Just as the thought solidified like cooling steel, Philip surged forward.
His eyes locked on Lucien’s centerline, his stance crisp, textbook-perfect, the bamboo broadsword cutting a clean diagonal arc toward Lucien’s left.
Philip expected a dodge.
A parry.
What he got instead was Lucien stepping straight into the swing.
The bamboo slammed into his already-bruised shoulder with a deep, meaty thwack.
Pain shot through Lucien’s nerves like lightning, but his eyes… his eyes didn’t flicker.
No shock.
No flinch.
For a heartbeat, Philip felt the bloom of triumph that is until he saw those eyes.
Until the cold, deliberate steadiness in Lucien’s expression sank into his gut.
He tried to retreat, to create space and reset, but it was already too late.
Lucien’s left hand, injured shoulder be damned.
Snapped forward like a viper, clamping down on Philip’s sword arm just above the elbow.
Philip’s weapon was still resting against Lucien’s shoulder at an awkward angle, the weight of the sword and his own position making it difficult to both yank it free and shake off the iron grip locking onto him.
And Lucien didn’t give him the time to solve that problem.
With his right hand, he twisted the saber not for a slash, but for a brutal, short-range strike.
The hilt solid, concentrated, and with great speed, drove forward in a vicious arc.
The target wasn’t random.
Lucien aimed for the narrow gap just under Philip’s right ribs, where the padding of the training armor thinned.
Not enough to risk breaking bone, but enough to let blunt force hurt.
The hilt hit like a hammerhead driving into a nail.
Thud.
The sound was dull but heavy, the kind of noise you feel more than hear.
The impact compressed through the gap in the armor, concentrating all the kinetic force into one screaming nerve cluster.

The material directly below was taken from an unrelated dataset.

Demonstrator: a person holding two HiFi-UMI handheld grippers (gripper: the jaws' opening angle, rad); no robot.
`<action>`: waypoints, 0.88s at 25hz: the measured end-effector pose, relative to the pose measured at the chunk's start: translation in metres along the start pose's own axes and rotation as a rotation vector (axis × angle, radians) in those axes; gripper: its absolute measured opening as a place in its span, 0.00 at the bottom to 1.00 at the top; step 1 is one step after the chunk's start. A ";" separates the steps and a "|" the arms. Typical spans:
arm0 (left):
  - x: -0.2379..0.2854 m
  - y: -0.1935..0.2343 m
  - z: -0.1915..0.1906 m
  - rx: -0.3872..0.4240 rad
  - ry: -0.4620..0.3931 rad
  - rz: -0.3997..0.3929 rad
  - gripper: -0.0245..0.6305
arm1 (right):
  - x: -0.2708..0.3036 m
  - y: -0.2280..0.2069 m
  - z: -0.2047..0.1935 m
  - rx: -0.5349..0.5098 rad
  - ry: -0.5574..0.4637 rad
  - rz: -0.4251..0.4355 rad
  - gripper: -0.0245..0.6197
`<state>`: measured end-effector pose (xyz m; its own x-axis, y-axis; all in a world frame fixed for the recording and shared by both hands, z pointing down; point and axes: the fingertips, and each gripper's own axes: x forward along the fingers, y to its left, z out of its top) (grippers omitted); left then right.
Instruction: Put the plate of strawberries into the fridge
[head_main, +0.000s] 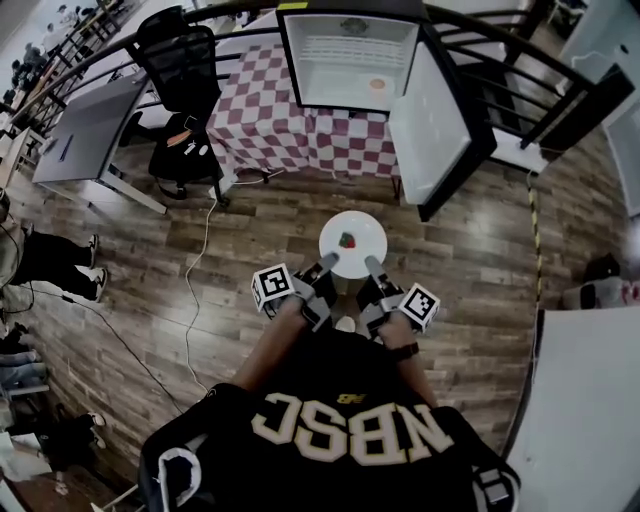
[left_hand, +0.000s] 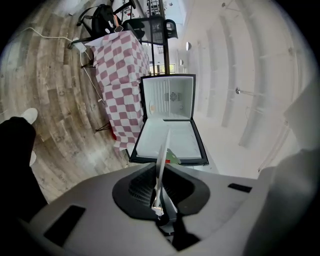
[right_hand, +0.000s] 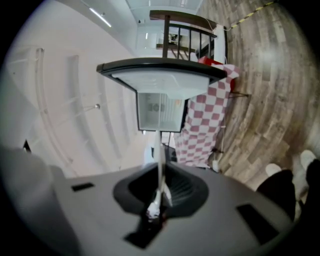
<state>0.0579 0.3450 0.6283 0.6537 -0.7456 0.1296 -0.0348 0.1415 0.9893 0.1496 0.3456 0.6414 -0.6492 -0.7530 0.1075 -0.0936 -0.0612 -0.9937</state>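
A white plate (head_main: 360, 250) with a red strawberry (head_main: 347, 240) on it hangs over the wooden floor, held from both sides. My left gripper (head_main: 326, 266) is shut on its near-left rim and my right gripper (head_main: 371, 266) on its near-right rim. The left gripper view shows the plate (left_hand: 163, 150) edge-on between the pads of the left gripper (left_hand: 160, 192), with the strawberry (left_hand: 173, 158) just behind. It is edge-on too (right_hand: 159, 150) in the right gripper (right_hand: 160, 192). Ahead, the small fridge (head_main: 345, 60) stands open on a table, its door (head_main: 435, 115) swung right.
The fridge rests on a red-and-white checkered tablecloth (head_main: 270, 115). A black office chair (head_main: 180, 60) and a grey desk (head_main: 85, 130) stand at the left, with a white cable (head_main: 205, 240) across the floor. Bystanders' feet (head_main: 85, 270) are at far left; a white table (head_main: 585, 400) is at right.
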 end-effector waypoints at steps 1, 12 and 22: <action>0.000 0.003 0.002 -0.006 -0.006 0.006 0.09 | 0.002 -0.003 -0.001 0.008 0.004 -0.002 0.10; 0.061 0.004 0.049 -0.049 0.064 0.011 0.09 | 0.055 -0.007 0.047 0.024 -0.049 -0.027 0.10; 0.135 -0.042 0.173 0.021 0.104 -0.021 0.09 | 0.183 0.036 0.108 -0.040 -0.106 0.007 0.10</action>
<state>0.0169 0.1254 0.6158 0.7296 -0.6763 0.1019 -0.0353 0.1116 0.9931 0.1085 0.1349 0.6224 -0.5669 -0.8183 0.0950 -0.1210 -0.0314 -0.9922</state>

Philip’s mouth opened, but no sound came out, only a sharp, wheezing gasp as air fled his lungs.
His knees buckled half an inch before instinct locked them again, but the pain was blooming fast, radiating through his side in pulsing waves.
Lucien didn’t wait to see him fold.
He didn’t need to.
The way Philip’s grip faltered told him enough.
The control of the duel had just shifted again.